### Exercise details
Your task is to quote the listing below exactly, beginning with its first line and ending on the line bearing "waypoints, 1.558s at".
------ Available records
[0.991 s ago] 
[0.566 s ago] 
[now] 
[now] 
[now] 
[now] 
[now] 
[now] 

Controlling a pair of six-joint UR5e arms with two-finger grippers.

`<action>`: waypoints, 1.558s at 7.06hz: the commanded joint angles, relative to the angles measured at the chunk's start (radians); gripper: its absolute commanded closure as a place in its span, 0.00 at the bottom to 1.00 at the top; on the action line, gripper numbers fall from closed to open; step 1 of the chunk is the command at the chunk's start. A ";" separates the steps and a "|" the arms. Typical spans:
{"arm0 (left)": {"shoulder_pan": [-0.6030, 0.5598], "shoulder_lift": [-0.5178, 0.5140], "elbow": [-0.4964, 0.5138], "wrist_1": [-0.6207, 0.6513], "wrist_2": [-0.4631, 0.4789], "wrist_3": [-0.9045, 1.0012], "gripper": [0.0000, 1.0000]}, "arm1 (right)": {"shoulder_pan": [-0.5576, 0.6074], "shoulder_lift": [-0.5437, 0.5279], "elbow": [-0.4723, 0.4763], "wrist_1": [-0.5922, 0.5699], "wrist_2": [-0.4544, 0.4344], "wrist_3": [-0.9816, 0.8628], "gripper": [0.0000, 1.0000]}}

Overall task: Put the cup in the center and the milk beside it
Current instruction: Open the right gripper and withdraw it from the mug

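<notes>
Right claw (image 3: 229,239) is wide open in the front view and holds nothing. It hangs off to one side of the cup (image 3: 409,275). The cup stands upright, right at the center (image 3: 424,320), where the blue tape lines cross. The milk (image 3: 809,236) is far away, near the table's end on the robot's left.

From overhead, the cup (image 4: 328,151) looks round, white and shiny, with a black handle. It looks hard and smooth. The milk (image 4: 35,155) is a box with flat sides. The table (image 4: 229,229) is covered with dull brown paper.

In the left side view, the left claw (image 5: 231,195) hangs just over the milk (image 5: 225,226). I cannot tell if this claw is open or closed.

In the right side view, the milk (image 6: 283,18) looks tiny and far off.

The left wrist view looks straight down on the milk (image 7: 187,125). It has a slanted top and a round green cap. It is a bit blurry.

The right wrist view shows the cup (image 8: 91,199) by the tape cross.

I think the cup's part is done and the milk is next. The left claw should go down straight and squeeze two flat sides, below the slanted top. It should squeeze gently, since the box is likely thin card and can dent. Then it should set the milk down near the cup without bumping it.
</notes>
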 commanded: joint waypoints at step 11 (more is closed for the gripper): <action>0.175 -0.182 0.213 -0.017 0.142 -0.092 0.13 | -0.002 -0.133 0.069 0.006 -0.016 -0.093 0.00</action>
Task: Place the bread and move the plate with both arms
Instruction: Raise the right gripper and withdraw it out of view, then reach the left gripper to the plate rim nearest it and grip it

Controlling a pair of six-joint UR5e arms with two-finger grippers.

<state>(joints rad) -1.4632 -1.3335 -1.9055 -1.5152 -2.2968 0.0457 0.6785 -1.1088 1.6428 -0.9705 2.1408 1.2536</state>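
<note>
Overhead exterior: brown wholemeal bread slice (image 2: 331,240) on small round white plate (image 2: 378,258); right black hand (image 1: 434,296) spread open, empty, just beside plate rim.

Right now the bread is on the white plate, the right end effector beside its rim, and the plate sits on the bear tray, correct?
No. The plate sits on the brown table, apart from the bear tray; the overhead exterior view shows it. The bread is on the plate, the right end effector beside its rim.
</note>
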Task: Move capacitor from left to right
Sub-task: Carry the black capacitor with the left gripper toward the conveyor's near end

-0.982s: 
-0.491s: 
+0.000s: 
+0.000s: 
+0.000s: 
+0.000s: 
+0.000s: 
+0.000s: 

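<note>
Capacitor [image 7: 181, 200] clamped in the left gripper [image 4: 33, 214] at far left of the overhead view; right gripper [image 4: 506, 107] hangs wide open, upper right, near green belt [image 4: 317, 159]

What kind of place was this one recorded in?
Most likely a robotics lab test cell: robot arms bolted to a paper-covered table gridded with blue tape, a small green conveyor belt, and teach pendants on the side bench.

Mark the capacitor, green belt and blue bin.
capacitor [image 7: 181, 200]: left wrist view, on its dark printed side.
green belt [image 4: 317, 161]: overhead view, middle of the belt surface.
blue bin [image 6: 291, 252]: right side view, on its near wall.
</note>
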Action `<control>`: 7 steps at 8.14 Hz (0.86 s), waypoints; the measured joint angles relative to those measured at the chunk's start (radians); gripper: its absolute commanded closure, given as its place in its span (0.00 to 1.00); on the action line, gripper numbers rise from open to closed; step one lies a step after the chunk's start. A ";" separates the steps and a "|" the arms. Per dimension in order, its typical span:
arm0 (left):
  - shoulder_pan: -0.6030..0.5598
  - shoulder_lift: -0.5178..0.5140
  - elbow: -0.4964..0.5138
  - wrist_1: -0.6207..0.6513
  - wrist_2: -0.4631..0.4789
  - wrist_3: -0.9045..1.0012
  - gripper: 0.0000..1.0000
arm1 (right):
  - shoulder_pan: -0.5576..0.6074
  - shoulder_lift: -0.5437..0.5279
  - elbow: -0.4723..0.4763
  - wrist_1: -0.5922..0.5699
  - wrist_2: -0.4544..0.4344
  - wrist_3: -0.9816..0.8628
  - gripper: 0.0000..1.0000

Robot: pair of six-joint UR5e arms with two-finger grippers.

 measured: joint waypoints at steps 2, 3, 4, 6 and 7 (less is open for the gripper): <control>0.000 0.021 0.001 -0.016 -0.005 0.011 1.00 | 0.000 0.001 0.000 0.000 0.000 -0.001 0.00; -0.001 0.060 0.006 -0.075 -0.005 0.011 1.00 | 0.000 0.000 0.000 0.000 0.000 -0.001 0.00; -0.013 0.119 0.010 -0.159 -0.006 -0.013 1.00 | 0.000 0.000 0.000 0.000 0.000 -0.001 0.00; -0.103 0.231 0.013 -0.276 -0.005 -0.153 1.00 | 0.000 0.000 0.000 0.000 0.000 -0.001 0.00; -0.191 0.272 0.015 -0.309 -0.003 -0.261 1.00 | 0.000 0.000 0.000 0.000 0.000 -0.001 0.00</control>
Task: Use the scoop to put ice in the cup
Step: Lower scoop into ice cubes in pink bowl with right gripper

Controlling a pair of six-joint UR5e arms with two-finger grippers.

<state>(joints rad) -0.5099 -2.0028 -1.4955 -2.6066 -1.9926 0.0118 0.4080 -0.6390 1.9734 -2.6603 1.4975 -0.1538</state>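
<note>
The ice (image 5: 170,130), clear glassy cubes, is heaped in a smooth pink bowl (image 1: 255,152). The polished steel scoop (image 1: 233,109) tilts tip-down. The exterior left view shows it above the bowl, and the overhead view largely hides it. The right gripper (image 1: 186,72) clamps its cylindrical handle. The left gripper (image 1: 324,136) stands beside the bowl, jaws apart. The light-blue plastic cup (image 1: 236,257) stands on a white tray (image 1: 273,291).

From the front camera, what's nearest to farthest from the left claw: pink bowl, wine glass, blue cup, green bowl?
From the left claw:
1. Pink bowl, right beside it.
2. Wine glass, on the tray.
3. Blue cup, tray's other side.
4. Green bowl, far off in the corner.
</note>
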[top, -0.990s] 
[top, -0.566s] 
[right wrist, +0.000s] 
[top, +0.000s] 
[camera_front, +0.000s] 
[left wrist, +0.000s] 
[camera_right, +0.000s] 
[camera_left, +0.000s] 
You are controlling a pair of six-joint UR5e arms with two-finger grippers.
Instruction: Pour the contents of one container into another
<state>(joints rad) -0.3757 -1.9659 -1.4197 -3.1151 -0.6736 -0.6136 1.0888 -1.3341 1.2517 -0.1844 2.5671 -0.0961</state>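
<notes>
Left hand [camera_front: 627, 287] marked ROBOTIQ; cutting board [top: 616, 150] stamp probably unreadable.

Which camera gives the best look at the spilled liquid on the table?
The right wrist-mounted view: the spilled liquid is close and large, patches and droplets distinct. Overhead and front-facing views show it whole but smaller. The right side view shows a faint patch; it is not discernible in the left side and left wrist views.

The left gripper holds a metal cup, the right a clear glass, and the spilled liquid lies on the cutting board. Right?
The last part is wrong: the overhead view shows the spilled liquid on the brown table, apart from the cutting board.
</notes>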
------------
### Task response
[0.991 s ago] 
[0.566 s ago] 
[now] 
[now] 
[now] 
[now] 
[now] 
[now] 

Controlling a pair of six-joint UR5e arms with two-finger grippers.

`<action>`: waypoints, 1.558s at 7.06hz: the commanded joint angles, relative to the angles measured at the chunk's start (radians); gripper: its absolute commanded closure as a place in its span, 0.00 at the bottom to 1.00 at the top; on the action line, gripper numbers fall from closed to open; step 1 of the chunk is the command at the chunk's start. A ";" separates the steps and a "|" the arms. Typical spans:

No more output is needed.